• What the exercise asks
Go through the data and retrieve each line that includes the string "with".

• Dataset content
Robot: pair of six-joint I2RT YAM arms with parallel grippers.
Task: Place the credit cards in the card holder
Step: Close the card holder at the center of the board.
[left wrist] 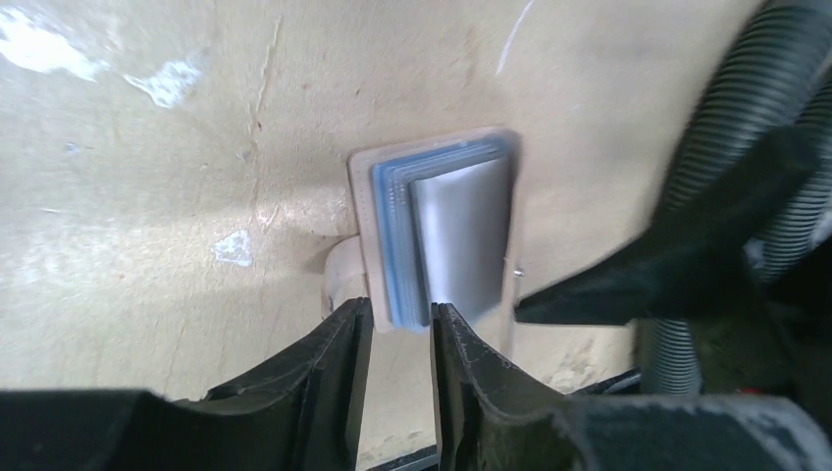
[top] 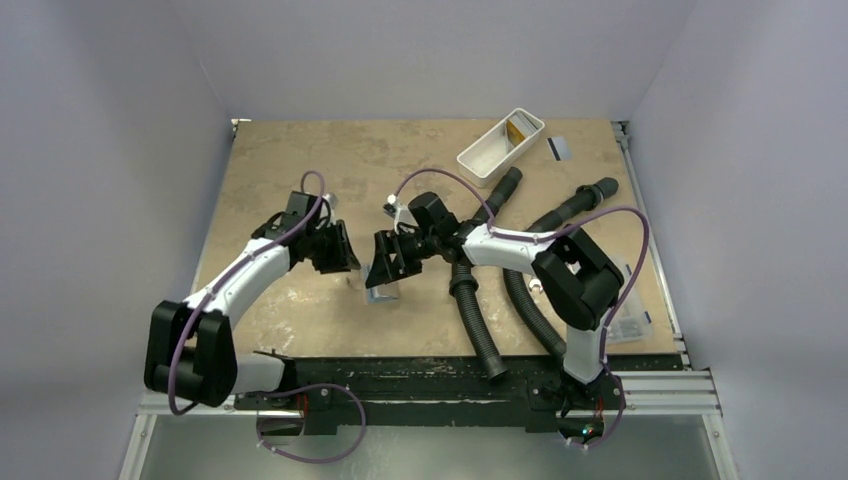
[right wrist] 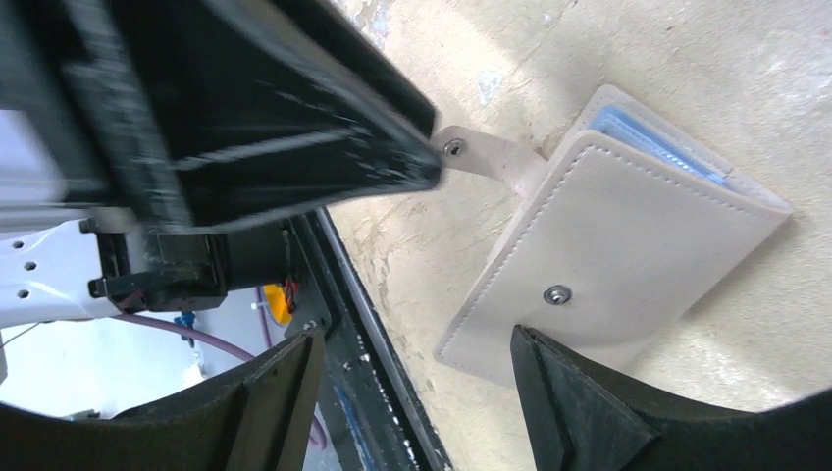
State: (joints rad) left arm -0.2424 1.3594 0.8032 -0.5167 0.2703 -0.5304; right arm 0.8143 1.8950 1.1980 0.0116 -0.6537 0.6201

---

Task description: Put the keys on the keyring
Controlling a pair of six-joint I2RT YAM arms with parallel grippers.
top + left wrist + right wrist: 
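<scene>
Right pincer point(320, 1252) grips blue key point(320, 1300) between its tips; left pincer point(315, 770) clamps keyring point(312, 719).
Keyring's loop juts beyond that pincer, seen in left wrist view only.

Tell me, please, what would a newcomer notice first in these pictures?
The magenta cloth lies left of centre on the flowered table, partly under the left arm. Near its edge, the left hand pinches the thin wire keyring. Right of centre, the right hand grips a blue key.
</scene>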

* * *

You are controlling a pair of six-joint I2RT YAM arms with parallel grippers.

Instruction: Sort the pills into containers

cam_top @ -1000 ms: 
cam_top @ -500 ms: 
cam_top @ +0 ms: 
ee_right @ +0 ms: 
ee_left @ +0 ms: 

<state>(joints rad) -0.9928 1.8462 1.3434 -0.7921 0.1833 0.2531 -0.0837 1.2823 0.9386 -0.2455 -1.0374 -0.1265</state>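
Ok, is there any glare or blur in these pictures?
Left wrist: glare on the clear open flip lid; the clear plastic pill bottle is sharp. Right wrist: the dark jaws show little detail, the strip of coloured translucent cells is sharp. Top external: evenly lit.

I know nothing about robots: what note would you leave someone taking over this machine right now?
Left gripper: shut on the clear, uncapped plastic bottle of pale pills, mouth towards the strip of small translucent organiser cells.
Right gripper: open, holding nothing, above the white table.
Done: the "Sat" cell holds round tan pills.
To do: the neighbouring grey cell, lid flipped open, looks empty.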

• Answer box
Robot: pair of six-joint I2RT YAM arms with parallel grippers.
Controlling a pair of six-joint I2RT YAM arms with parallel grippers.
You are controlling a pair of six-joint I2RT YAM arms with parallel grippers.

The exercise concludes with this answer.